In the Brownian motion unfolding in the seconds before the inbound pass, Kobe managed to break away from a very persistent Dwayne Wade to receive the ball. Turns out (as he later admits in the post game interview), he got the ball farther out then he would have liked- at around 26 feet from the basket. A jab step to the right and a couple of dribbles to the left later he found that Wade was still stuck to his hip. With time almost running out, Kobe has no choice but to pull up for an off balance three pointer falling away to his left. Miracle of miracles, he banks it in and is soon engulfed by his teammates.
A lucky shot perhaps? Well, Kobe conceded as much immediately thereafter (“It was the luckiest shot I have ever taken”). But a few of days later he was heard singing a different tune: “I used to do a lot of mountain biking as a kid…so I had to learn how to balance myself on my left leg while in motion.”
A bizarre explanation don’t you think?
Logic. According to Wikipedia, the study of logic asks the question: “how do we know what we know?” Central to this study of logic is the ability to make logical links. These links vary from the straightforward to the seemingly absurd and help us rationalize the apparently unconnected events that take place in our lives.
Kobe Bryant can make these links. If you dissect his mind, rather than swirling thoughts, you would probably find a highly ordered catalogue of experiences, failures, successes, learning, videotape, memories, criticism, newspaper comments, praise and historical events.
Even if he was wrong about the mountain biking as being the reason behind him making such an impossible shot, he sure as hell wasn’t wrong in trying to find such a far-fetched connection.
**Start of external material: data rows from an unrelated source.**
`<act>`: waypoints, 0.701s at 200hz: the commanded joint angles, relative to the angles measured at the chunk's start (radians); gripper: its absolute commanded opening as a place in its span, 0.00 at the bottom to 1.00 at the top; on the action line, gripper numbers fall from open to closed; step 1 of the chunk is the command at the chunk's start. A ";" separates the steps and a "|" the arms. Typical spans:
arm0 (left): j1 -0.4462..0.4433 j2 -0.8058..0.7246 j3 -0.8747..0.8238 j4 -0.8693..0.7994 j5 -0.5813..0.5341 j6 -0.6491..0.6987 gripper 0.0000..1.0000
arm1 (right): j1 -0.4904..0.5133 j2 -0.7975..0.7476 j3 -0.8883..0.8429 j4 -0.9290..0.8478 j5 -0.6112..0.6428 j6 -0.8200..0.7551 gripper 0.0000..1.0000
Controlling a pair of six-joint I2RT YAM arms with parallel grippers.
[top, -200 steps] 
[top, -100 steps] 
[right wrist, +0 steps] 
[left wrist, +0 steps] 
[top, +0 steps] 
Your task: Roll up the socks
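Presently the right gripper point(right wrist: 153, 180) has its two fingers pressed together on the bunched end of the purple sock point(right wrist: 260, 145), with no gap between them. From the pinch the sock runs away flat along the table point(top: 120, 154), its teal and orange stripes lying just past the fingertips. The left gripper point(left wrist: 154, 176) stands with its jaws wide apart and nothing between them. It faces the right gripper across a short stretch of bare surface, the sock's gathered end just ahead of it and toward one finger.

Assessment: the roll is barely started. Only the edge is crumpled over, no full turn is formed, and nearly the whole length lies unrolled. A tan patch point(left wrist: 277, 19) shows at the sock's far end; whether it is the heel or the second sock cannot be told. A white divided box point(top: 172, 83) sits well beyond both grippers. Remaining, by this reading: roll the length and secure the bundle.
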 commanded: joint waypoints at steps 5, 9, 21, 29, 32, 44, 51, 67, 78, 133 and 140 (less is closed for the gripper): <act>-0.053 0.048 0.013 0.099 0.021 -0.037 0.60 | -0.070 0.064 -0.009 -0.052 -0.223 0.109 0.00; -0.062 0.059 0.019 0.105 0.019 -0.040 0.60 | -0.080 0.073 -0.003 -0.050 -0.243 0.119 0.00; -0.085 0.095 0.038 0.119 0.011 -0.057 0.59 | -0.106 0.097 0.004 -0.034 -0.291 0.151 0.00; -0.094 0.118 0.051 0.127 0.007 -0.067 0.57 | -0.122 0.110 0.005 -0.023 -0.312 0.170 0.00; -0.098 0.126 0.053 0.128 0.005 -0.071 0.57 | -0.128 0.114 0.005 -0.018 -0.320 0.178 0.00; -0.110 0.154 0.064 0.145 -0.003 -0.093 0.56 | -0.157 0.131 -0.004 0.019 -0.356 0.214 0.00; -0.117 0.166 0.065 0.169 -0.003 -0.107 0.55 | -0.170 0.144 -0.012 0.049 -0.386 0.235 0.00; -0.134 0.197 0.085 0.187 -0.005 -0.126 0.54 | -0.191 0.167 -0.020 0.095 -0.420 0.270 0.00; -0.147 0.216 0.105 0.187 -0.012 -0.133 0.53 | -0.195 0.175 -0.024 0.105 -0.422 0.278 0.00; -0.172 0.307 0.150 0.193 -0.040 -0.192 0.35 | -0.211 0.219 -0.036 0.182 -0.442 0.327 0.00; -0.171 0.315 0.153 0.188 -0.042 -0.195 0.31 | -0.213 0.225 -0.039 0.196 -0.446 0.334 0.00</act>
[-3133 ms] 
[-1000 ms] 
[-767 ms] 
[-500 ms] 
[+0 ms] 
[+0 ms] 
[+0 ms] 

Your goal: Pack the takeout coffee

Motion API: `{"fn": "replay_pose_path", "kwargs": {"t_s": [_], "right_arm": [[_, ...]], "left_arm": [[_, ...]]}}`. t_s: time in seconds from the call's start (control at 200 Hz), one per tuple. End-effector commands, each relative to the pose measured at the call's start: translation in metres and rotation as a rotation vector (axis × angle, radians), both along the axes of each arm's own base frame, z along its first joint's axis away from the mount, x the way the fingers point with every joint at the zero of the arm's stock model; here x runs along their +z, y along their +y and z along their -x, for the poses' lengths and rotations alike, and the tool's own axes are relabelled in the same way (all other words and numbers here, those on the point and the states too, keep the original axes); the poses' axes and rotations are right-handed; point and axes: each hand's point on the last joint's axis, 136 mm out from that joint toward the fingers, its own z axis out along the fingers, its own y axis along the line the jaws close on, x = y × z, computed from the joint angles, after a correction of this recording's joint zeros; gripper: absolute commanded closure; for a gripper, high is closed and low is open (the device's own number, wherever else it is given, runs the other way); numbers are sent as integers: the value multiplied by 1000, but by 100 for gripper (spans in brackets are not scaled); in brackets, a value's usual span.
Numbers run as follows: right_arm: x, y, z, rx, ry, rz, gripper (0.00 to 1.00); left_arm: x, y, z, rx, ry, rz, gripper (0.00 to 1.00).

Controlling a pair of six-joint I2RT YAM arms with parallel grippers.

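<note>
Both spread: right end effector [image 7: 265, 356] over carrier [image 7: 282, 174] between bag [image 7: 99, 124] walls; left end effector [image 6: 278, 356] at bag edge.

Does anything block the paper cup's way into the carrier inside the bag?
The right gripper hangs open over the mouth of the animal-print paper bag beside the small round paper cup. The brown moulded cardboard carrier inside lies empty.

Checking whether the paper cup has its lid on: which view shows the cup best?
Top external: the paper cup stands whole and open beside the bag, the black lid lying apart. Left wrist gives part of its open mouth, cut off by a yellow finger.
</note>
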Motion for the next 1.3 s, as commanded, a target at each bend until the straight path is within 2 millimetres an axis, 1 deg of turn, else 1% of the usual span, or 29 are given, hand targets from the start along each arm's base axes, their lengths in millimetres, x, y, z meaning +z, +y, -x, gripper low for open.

Great players are known for eccentricities that few others like us can comprehend. Kobe Bryant is one such mastermind. His brain is like a pensieve (if you’ve read Harry Potter you’d know what I’m talking about) which has the ability to sift through millions of different ideas and thoughts and extricate the exact reasons for his actions. Again I could be talking in the air, as I am reminded of Derek Fisher’s remarks in one interview. Fisher, who along with Bryant have formed a potent 1-2 punch winning 5 championships along the way- knows his two guard better than most and says that people always think they “know” Kobe Bryant when actually then don’t know “s**t”.
For Kobe Bryant, the sub conscious and conscious have merged into what is now one cohesive memory. It’s almost likes he “googles” his own brain for a viable answer to any question that defenses may throw at him.
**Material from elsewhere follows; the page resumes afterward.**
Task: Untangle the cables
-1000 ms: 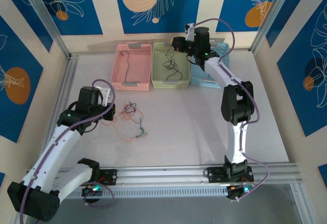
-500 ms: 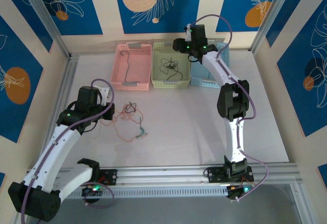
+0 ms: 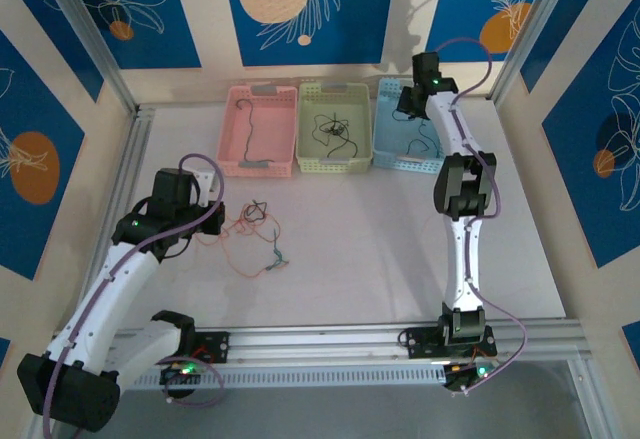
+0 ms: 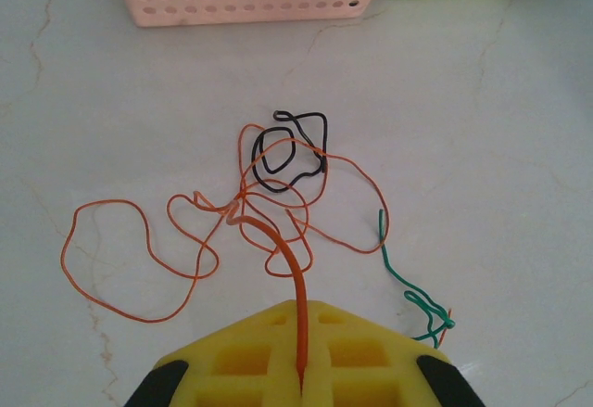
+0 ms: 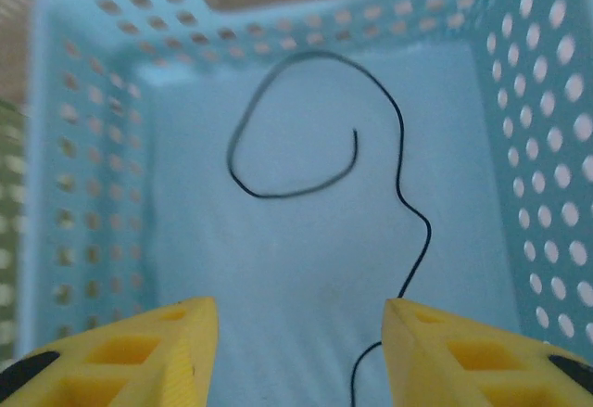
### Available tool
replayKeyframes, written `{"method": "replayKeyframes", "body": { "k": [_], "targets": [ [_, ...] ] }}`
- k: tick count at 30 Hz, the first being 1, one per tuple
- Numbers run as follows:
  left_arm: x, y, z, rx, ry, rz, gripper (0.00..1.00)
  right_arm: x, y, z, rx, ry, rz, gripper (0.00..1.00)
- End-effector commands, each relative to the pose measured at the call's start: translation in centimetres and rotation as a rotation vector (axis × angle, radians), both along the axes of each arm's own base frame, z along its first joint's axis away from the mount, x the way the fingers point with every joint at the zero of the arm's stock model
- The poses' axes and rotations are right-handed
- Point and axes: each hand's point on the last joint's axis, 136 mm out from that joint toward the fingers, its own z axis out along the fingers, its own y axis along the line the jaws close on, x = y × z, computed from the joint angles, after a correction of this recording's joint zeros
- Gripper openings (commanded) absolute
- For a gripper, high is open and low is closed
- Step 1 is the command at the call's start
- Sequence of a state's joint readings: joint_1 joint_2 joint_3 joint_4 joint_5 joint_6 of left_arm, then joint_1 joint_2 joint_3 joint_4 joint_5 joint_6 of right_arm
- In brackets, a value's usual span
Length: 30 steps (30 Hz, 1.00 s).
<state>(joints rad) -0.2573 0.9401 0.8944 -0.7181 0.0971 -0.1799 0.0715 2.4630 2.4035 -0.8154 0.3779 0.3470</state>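
Left gripper (image 4: 302, 333), yellow block fingers, pressed together and pinching one thin orange wire (image 4: 292, 268) at the bottom centre of the left wrist view, where you can see the strand rise from the seam into the knot. Item: tangle on the white marbled table (image 4: 500, 147), mid-frame, made up of the orange wire's many loops, one short black wire (image 4: 324, 143) hooked through the upper loops, and one green wire (image 4: 397, 273) trailing to the lower right. Item: right gripper (image 5: 301, 333), fingers spread, nothing between them, hanging over the pale blue perforated plastic basket (image 5: 83, 147) at the upper right of the top view. A loose black strand (image 5: 278, 196) lies curled on the basket floor, clear of both fingers. Item: pink perforated basket (image 4: 241, 4) and yellow-green perforated basket (image 3: 335, 164), upper centre of the top view, each with a dark wire inside. Step in hand, as I judge it: you anchor the orange wire with the left while the right goes to the tangle for the next strand. Hold the left pinch firm and low so the knot does not drag. Take the short black wire at its upper edge, where it stands clear of the orange. Draw it slowly toward the top of the frame, and ease off if the orange loops start to tighten.
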Motion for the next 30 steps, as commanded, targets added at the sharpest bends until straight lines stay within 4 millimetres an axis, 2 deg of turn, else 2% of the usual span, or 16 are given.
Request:
{"method": "replayKeyframes", "body": {
  "k": [1, 7, 16, 18, 21, 23, 26, 28, 30],
  "targets": [
    [0.2, 0.0, -0.1, -0.009, -0.002, -0.010, 0.00, -1.2, -1.1, -1.8, -0.052, 0.089, -0.023, 0.51],
    [0.2, 0.1, -0.1, -0.007, -0.003, -0.006, 0.00, -1.5, -2.9, -4.5, -0.104, 0.146, -0.055, 0.51],
    [0.2, 0.2, -0.1, -0.009, -0.002, -0.003, 0.00, -1.9, -4.0, -6.6, -0.136, 0.193, -0.066, 0.50],
    [0.2, 0.2, -0.1, -0.010, -0.003, -0.004, 0.00, -1.9, -3.9, -7.1, -0.132, 0.201, -0.060, 0.48],
    [0.2, 0.1, -0.1, -0.013, -0.001, -0.005, 0.00, -1.8, -3.7, -7.2, -0.112, 0.201, -0.048, 0.35],
    [0.2, 0.1, -0.2, -0.012, 0.000, -0.006, 0.00, -1.7, -3.2, -6.9, -0.107, 0.192, -0.030, 0.18],
    [0.2, 0.0, -0.2, -0.016, 0.003, -0.007, 0.00, -1.3, -2.0, -5.5, -0.107, 0.156, 0.009, 0.00],
    [0.2, 0.0, -0.2, -0.017, 0.003, -0.008, 0.00, -0.9, -0.1, -3.5, -0.112, 0.096, 0.063, 0.00],
    [0.2, 0.0, -0.1, -0.017, 0.000, -0.008, 0.00, -0.5, 2.1, -0.6, -0.116, 0.008, 0.121, 0.00]
  ]
}}
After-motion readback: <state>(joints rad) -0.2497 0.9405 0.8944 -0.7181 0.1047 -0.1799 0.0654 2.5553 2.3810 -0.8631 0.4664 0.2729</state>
To further elaborate: If you were to ask Kobe “how do you somehow always manage to find a way to the basket weaving around several opposing defenders to take that perfect shot?” or “How is it that your game is almost like a choreographed dance where you seems to know exactly when to do what?” His answer would probably sound something like this: “Read more books.” Again this would seem like the weirdest response- but that’s Kobe. To him this is as obvious as two plus two equals four. After all he is known to be one of the brightest minds currently playing the game.
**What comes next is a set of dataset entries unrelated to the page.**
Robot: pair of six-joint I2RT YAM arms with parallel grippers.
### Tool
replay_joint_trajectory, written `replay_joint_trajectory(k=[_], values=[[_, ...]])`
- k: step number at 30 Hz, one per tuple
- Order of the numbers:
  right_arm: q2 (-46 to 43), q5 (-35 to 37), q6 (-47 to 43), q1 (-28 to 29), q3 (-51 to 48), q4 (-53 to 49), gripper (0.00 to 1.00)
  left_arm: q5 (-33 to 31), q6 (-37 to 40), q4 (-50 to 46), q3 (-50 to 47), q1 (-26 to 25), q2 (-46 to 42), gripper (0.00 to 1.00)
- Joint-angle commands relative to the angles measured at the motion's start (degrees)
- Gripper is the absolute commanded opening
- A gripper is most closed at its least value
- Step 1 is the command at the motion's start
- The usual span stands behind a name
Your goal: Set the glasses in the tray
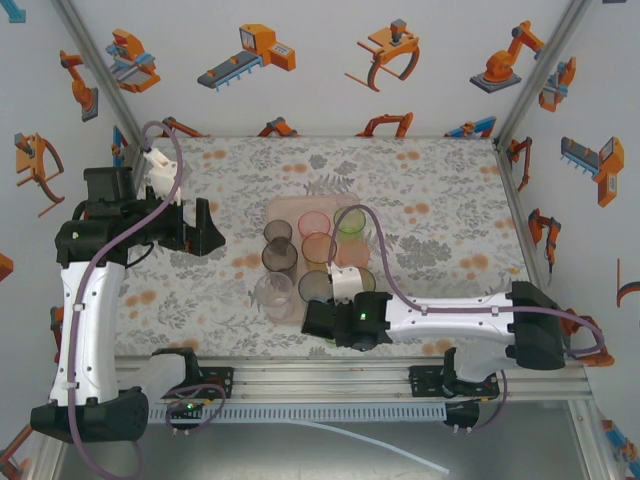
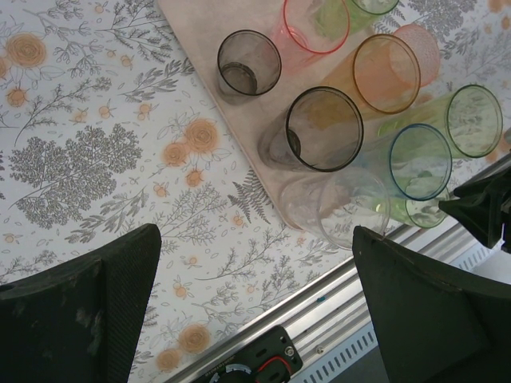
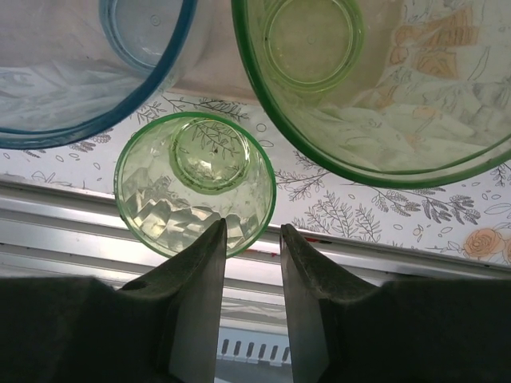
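on the floral bench [image 1: 430, 190], the tray [image 1: 283, 207] already carries most glasses [image 1: 315, 246]. left gripper [image 2: 255, 311] gapes wide, left of the tray. right gripper [image 3: 249, 239], narrowly parted (apparently empty), sits at a short green tumbler [image 3: 196, 183] just off the tray's near edge, which likely remains to place.
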Motion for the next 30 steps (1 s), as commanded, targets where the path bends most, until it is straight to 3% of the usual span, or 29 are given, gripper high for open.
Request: replay_joint_trajectory(k=[1,30], values=[[0.86,1.73,2.23,-0.15,-1.05,0.52,0.34,1.49,-0.94,0.36,-0.60,0.31,-0.78,0.97],[1.08,0.05,3.98,-0.68,-3.60,2.81,0.13,1.76,-1.00,0.38,-0.45,0.57,-0.40,0.97]])
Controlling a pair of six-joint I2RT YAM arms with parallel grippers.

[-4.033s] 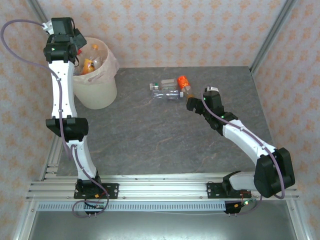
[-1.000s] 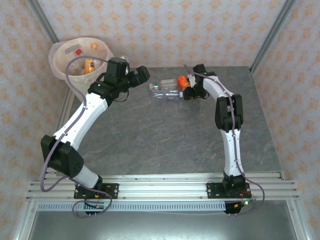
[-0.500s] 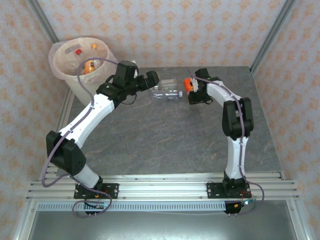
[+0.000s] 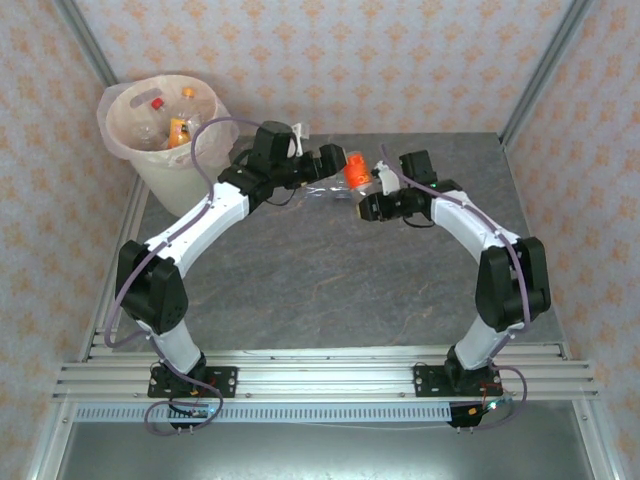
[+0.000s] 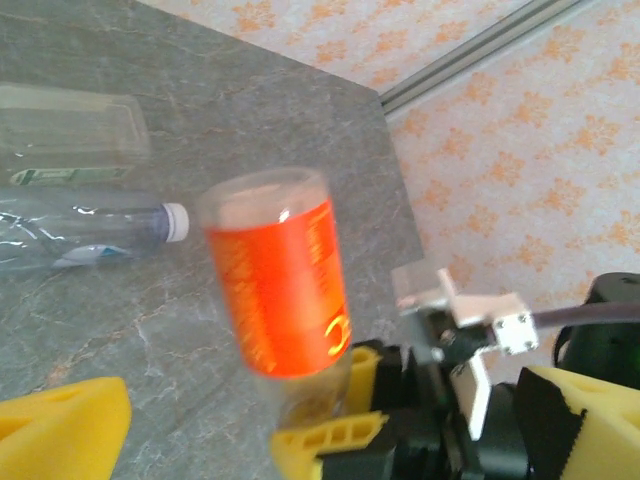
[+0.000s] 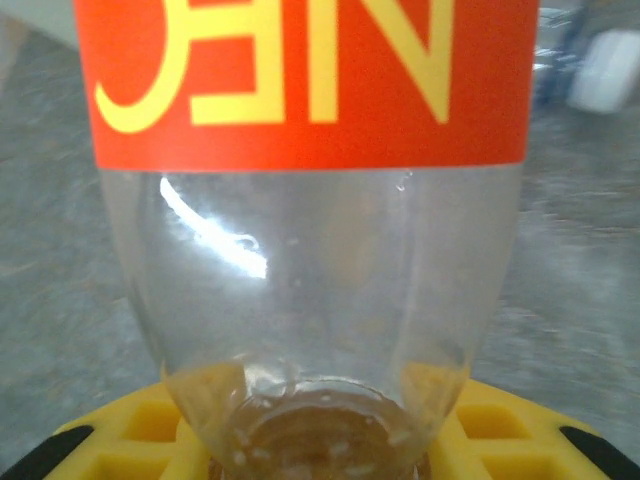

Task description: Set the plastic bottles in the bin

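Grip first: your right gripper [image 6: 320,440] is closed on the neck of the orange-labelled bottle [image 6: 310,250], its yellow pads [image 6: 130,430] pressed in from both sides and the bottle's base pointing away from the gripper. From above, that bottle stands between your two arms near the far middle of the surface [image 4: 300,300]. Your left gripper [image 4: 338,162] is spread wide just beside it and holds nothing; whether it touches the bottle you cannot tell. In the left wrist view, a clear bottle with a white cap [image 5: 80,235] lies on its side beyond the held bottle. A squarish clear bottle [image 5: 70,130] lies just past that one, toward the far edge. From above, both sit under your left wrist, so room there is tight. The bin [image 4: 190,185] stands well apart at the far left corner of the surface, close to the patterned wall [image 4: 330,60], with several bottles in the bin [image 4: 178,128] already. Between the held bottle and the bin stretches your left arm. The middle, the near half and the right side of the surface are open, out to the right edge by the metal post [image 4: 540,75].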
The reason Kobe is able to explain each and every move or action of his is because he plays the game so consciously. Nothing happens by chance in the land of Kobe. So when he says “read more books”, he probably is referring to how reading can cultivate an imaginative mind which in turn enables him to visualize all the possible situations that he may encounter in a game. These situations he then practices until he achieves near perfect muscle memory. Not exactly two plus two equals 4 is it?